7.3 Bar Plot: Frequency

ggplot(DATA, aes(x = VAR)) + 
    geom_bar()
  • DATA → the name of your dataset (e.g., coffee).
  • VAR → a single categorical variable (e.g., caffeine).

7.4 Bar Plot: Proportion

ggplot(DATA, aes(x = VAR, y = after_stat(prop), group = 1)) + 
    geom_bar()
  • DATA → the name of your dataset (e.g., coffee).
  • VAR → a single categorical variable (e.g., caffeine).

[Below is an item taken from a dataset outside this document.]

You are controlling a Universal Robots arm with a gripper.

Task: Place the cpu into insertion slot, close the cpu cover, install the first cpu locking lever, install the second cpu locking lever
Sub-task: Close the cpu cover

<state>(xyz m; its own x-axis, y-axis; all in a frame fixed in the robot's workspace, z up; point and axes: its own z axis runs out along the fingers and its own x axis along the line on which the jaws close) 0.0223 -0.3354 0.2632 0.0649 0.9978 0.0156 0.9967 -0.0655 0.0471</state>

7.5 Cross-tabulations (all)

cat_stats(DATA$VAR1, DATA$VAR2)
  • DATA → the name of your dataset (e.g., coffee).
  • VAR1 → a single categorical variable (e.g., caffeine).
  • VAR2 → a single categorical variable (e.g., taste).

7.6 Cross-tabulations (proportions)

cat_stats(DATA$VAR1, DATA$VAR2, prop = "table")
cat_stats(DATA$VAR1, DATA$VAR2, prop = "row")
cat_stats(DATA$VAR1, DATA$VAR2, prop = "col")
  • DATA → the name of your dataset (e.g., coffee).
  • VAR1 → a single categorical variable (e.g., caffeine).
  • VAR2 → a single categorical variable (e.g., taste).

7.7 Stacked bar (counts)

ggplot(DATA, aes(x = VAR1, fill = VAR2)) + geom_bar()
  • DATA → the name of your dataset (e.g., coffee).
  • VAR1 → a single categorical variable (e.g., caffeine).
  • VAR2 → a single categorical variable (e.g., taste).

7.8 Stacked bar (proportions)

ggplot(DATA, aes(x = VAR1, fill = VAR2)) +
  geom_bar(position = "fill") + labs(y = "Proportion")
  • DATA → the name of your dataset (e.g., coffee).
  • VAR1 → a single categorical variable (e.g., caffeine).
  • VAR2 → a single categorical variable (e.g., taste).

7.9 Pie Chart

df_pie <- cat_stats(DATA$VAR, tbl_df = TRUE)$table
ggplot(df_pie, aes(cat = Category, val = n, fill = Category)) + 
    geom_pie()
  • DATA → the name of your dataset (e.g., coffee).
  • VAR → a single categorical variable (e.g., caffeine).